- Assigned task
Using the records below, give again exactly the lines from the line that contains "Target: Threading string" through the line that contains "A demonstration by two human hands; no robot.", both ends included, and only those.

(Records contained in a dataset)
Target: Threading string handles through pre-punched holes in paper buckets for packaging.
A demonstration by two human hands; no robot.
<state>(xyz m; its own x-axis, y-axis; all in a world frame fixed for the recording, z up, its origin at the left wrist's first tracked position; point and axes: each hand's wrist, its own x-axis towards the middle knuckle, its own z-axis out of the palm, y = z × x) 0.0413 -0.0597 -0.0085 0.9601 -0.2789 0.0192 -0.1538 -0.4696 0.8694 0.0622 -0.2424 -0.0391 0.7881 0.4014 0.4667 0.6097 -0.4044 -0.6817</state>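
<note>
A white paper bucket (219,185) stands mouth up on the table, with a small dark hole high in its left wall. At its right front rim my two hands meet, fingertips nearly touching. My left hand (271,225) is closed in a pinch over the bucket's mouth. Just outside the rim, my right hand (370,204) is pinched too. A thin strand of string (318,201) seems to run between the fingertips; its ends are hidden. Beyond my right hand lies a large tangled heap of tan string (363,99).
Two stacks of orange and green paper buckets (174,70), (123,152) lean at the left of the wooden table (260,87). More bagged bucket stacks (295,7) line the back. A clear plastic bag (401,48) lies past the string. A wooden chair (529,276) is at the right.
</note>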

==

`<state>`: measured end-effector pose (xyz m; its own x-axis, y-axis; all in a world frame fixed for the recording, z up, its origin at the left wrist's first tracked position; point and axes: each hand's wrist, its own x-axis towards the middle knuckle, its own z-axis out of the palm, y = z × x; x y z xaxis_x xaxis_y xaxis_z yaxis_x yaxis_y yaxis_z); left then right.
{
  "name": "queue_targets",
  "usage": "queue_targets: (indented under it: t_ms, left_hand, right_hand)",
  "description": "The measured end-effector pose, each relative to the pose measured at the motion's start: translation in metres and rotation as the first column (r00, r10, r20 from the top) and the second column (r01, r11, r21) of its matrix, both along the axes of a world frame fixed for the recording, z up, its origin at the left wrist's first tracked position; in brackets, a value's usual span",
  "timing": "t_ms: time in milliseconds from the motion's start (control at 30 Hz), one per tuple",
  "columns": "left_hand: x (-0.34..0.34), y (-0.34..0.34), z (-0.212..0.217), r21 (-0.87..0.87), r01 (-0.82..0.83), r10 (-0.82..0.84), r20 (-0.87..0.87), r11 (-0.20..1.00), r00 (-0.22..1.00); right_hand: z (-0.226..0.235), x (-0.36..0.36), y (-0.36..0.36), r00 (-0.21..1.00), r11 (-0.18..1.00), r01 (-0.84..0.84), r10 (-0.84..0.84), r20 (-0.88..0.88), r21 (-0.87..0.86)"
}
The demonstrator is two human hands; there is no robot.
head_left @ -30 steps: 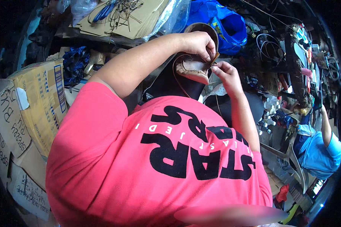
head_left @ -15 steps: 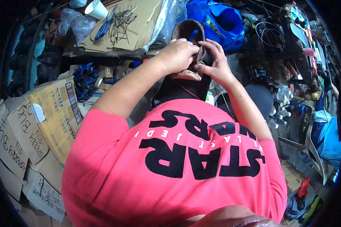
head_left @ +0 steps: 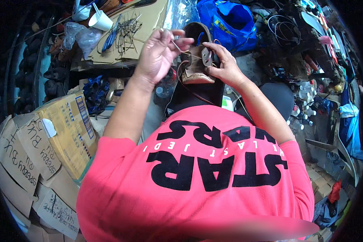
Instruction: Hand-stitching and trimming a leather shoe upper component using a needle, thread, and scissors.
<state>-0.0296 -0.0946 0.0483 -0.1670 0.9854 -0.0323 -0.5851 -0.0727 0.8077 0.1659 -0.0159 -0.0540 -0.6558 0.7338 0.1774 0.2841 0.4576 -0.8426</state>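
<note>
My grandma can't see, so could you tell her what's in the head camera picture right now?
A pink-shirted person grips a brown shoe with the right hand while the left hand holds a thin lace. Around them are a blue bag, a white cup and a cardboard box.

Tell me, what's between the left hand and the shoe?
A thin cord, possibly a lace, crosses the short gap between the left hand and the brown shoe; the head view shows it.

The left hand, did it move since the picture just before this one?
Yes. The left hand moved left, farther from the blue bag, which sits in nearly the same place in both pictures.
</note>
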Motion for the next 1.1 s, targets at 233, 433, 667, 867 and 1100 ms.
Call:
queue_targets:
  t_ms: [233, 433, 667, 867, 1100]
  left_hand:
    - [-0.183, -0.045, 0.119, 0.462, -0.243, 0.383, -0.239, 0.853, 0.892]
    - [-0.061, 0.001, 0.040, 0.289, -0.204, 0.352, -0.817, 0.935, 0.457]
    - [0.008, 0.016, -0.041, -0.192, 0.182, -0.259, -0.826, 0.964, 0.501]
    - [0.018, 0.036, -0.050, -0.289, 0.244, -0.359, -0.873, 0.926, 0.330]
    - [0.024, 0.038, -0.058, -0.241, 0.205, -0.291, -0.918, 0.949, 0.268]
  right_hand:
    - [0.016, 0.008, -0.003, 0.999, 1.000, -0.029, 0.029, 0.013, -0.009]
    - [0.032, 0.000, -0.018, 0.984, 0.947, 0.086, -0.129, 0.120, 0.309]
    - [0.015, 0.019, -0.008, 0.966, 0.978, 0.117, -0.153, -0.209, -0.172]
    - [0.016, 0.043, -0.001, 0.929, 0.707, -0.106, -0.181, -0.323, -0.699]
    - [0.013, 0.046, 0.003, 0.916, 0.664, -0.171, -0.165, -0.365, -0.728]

- Final answer
Target: Threading string handles through pre-punched holes in paper buckets for packaging.
A demonstration by two human hands; no robot.

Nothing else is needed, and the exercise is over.